Finished His Story
It's noon and Jill and Lucy have just seated themselves at a table at a coffee shop they like to frequent near the Embarcadero and Jill is stirring her coffee and talking, filling Lucy in on her weekend as she moves her eyes with varying degrees of interest over the faces of the other customers. She has dissolved two packets of Sweet and Low into her coffee and is stirring it slowly, speaking in the flat monotone of someone who is more thinking out loud than talking.
"Saturday afternoon I met this old guy down by the lake and we went up to his apartment and had sex through the afternoon," she said. There was a woman sitting over by the window in a short blue jacket and Jill was wondering if she hadn't seen her somewhere before, met her briefly, perhaps, at an office party last winter during the holidays.
"Sex with some old guy?" asks Lucy, looking up now from her menu. Lucy liked to examine the dessert list and to stir up old thoughts of sugar and whipped cream from long ago days when she would actually order such things at the ice cream parlor near her high school, eating them in the late afternoons with her friends in the middle of conversations very much like this one.
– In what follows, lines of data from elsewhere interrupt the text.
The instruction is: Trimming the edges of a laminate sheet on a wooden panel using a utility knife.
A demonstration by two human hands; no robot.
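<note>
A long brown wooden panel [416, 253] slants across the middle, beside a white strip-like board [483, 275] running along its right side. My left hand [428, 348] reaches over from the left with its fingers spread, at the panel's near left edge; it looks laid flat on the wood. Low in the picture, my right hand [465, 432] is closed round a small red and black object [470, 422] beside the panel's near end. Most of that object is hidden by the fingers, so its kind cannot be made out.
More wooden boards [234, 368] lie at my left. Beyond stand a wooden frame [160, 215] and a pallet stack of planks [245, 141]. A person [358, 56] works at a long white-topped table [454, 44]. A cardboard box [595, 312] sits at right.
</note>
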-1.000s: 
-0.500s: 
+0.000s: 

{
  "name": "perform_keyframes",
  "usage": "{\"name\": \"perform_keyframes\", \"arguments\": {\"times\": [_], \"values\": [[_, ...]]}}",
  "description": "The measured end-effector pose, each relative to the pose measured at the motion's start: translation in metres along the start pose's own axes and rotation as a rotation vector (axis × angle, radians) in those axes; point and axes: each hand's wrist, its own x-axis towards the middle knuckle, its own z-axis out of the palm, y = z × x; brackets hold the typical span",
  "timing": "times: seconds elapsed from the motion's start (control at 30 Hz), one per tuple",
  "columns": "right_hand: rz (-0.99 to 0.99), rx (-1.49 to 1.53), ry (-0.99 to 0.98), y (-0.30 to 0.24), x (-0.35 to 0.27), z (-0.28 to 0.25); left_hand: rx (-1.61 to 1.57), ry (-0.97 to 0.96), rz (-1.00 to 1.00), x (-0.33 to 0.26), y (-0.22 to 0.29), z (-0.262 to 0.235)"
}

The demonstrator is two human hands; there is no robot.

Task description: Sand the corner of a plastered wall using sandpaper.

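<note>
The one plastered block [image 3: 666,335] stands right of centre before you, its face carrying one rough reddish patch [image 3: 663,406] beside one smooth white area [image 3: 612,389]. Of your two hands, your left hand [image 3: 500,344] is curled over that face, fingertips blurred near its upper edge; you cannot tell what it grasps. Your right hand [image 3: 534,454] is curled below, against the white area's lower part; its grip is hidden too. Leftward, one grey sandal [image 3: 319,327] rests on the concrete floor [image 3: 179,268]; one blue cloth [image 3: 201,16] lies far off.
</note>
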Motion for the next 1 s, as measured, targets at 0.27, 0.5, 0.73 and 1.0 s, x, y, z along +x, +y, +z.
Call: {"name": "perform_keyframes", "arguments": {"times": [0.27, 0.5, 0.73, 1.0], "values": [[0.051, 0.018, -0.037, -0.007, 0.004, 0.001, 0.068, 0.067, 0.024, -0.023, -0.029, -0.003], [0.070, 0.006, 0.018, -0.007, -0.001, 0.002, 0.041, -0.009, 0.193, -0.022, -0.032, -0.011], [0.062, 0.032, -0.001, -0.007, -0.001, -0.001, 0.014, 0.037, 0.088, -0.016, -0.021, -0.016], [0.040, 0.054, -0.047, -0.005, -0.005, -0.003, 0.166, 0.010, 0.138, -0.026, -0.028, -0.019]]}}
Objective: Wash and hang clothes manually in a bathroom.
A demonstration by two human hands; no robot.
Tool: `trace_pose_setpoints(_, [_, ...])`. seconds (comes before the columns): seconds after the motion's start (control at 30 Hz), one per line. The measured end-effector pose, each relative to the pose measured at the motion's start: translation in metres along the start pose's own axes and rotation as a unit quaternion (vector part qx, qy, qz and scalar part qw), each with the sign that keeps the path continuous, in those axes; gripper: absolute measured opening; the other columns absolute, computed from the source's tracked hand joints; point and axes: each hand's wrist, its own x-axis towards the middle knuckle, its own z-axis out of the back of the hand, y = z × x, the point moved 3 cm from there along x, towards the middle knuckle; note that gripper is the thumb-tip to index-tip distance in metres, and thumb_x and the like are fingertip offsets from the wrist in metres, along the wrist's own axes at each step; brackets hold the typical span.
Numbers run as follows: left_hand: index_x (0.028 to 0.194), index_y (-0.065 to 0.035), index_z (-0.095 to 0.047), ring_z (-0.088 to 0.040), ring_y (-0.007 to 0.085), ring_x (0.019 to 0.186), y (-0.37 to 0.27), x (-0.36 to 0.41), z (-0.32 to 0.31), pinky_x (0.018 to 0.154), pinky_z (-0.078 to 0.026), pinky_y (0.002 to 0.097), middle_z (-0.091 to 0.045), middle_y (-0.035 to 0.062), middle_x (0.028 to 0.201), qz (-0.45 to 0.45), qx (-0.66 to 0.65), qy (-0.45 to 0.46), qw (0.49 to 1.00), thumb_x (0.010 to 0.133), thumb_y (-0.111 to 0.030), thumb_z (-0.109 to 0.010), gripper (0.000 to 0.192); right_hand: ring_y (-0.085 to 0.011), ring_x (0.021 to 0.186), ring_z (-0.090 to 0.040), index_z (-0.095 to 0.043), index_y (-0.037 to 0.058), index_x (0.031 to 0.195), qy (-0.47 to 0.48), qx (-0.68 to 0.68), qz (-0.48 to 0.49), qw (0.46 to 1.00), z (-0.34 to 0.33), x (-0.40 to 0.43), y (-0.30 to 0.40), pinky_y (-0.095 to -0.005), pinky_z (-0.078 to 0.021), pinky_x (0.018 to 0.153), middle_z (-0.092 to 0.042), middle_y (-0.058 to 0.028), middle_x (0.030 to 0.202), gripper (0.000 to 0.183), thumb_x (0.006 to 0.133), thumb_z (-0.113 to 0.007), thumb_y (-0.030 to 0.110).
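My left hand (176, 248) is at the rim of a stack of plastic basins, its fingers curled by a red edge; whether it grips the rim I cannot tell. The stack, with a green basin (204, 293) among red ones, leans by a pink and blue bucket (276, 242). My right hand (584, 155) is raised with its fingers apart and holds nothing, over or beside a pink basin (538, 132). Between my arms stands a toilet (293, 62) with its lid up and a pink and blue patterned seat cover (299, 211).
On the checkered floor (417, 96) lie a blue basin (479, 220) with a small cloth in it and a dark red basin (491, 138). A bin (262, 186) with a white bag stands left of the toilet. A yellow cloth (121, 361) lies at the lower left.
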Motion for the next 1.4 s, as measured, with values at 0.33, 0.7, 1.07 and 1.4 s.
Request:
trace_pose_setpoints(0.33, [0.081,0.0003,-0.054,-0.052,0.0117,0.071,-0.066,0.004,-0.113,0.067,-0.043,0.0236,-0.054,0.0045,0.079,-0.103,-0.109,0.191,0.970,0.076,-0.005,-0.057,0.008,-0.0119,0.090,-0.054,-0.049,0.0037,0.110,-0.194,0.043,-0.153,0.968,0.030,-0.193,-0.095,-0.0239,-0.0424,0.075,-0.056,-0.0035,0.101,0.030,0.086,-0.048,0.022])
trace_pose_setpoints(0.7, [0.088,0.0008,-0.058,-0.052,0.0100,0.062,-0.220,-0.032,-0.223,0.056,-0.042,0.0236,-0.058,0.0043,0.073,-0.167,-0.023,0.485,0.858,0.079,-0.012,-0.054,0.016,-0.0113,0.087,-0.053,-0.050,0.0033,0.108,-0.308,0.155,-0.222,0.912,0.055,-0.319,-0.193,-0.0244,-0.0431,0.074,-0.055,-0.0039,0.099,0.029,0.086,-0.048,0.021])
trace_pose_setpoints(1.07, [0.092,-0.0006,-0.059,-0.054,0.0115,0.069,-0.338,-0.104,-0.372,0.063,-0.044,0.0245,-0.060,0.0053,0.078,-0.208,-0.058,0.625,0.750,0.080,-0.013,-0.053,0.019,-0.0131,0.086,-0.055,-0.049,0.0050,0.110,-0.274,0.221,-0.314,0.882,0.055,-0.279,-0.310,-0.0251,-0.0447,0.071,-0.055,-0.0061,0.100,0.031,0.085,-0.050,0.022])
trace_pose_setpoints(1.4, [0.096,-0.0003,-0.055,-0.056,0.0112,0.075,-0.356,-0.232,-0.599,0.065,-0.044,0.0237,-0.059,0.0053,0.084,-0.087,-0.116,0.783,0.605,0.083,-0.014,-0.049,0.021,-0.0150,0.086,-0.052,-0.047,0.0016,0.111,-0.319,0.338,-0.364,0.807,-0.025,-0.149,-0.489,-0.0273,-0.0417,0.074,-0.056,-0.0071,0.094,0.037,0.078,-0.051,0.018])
"Since when do you have sex with "old guys"? Do I guess he owns a yacht and a big house on a beach somewhere nearby? Not like you at all, girl. Not like you at all." She is looking at the entry for blackberry cobbler and thinking she's never had blackberry cobbler before. What's it taste like? Peach she could take or leave, but blackberry, my, my.
"How old is "old" anyway?" she asks, wondering what it might be like to eat blackberry cobbler in bed with an 'old guy' on a late Saturday afternoon, when there was nothing much otherwise happening. It was hard to imagine. To her mind, eating your dessert in bed was a recipe for disaster.
"I asked myself that very question," said Jill, sipping at her coffee served here in thin china cups. They had nice cups in this shop and both Jill and Lucy liked to sit and sip and think themselves somewhere else where impossibly thin people spent their lives sipping from pale china, the light shining through them translucent in the late afternoon, everywhere ruby lips and emerald hips and eyes like diamonds.
"And then, for some reason, I asked him that very same question," Jill said. "I mean, it was good
sex and it made sense to be there with him doing it in the afternoon, since I still had plenty of time to get back and get ready for Beth's party, but it seemed odd, like something I might read in a book but never really quite fantasize for myself, it was so out of character, so I just blurted it out: 'Why am I here? It seems so very odd'." It seemed a natural question and he said it was because I was a character in a book he was writing and that he'd decided to spend this afternoon in a new bed he'd just bought and make love to a soulful woman who liked Hunter Thompson, Guinness beer and potato salad."
"You were a character in his book?" Lucy laughed, and then thought, "which means what? I'm a character in his book too?". Blackberry cobbler sounded bogus, she decided. Couldn't be that good. Why had she never seen it on this menu before? And why these thoughts about food? Where was this going?
"Yeah. Afterward we went into his living room and I made potato salad in the kitchen and we sat down and ate the potato salad and drank Guinness beer and watched a movie I'd never heard of before starring Johnny Depp called Fear and Loathing in Las Vegas and then we babbled on about various things that I do not now recall and then he kissed me goodbye and I went home and took a shower and got ready for Beth's party, which I do not, for the life of me, now remember."
This seemed a bit much to Lucy. "Potato salad? What kind of potato salad? Since when do you make potato salad? You don't even like potato salad." Lucy noticed potato salad on the menu. Since when had they served potato salad here? Did they have a new menu? Why was she even reading this menu? Things were starting to get weird and Lucy didn't like weird, particularly on a Monday over lunch in San Francisco.
"Potatoes and eggs and mayonnaise", Jill recited. "Celery, chopped fine. A light yellow, firm, but without being crunchy, no pimento, no little red bits, a distinct vinegar aftertaste that he particularly preferred."
"You, who have never in your life made potato salad, you, who are allergic to potato salad, if not to kitchens themselves, made and ate potato salad with this 'old guy' you have never met before and watched a Johnny Depp movie after having sex with him in this new bed of his Saturday afternoon?"
"I remember the Johnny Depp part. I seem to have understood a lot more about what we were talking about Saturday than I remember now," Jill said, seeming to drift, noticing the street out in front of the coffee shop seemed to be going in and out of focus.
"Well", said Lucy, "that would mean if we really were just characters in his book, we'd cease to exist when he finished his story."